Task brief:
All lines in the data that hold the word "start" need copying.

Dataset extract:
··········

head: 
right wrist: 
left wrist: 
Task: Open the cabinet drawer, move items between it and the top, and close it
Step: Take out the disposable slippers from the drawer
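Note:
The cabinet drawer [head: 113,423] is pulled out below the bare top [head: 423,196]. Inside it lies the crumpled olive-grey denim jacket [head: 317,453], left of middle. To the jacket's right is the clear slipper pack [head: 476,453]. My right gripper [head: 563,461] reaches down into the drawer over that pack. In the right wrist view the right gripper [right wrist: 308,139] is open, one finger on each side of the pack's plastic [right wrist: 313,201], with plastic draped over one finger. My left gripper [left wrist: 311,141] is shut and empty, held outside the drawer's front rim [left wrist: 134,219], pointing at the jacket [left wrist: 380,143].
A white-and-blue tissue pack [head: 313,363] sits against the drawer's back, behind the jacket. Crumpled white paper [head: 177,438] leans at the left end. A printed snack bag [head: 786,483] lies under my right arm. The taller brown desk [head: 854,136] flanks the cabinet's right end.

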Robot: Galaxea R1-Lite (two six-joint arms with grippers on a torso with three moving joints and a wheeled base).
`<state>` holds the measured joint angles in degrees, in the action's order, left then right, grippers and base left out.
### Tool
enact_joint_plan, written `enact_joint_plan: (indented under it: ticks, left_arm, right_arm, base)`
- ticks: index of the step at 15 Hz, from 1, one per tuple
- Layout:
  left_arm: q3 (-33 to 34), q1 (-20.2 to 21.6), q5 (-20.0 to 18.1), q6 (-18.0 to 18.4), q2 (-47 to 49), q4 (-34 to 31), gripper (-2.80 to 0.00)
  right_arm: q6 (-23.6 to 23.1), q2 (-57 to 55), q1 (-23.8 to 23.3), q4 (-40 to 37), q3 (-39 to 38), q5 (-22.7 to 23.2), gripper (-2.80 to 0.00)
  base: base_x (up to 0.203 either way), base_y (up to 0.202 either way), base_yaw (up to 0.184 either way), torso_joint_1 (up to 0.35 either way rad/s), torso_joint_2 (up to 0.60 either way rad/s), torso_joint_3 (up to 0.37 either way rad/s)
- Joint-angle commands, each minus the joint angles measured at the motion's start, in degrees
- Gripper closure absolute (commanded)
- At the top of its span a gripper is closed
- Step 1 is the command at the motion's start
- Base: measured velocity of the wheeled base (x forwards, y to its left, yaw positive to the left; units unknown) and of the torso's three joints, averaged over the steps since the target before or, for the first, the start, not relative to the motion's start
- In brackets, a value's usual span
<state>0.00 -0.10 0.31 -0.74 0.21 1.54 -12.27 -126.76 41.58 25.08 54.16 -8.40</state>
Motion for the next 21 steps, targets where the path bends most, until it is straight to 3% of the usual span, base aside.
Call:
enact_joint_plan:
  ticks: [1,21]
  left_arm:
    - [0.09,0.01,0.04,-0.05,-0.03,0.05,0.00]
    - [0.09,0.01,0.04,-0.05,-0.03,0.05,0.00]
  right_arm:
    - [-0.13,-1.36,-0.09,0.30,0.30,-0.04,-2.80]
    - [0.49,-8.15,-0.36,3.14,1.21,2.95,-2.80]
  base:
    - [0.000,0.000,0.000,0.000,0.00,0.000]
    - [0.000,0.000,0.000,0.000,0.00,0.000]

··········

Response:
- Joint-angle commands, each minus the joint angles measured at the motion's start, in degrees
- Step 1 is the command at the motion's start
- Base: measured velocity of the wheeled base (x forwards, y to its left, yaw positive to the left; units unknown) and of the torso's three joints, averaged over the steps since the target before or, for the first, the start, not relative to the motion's start

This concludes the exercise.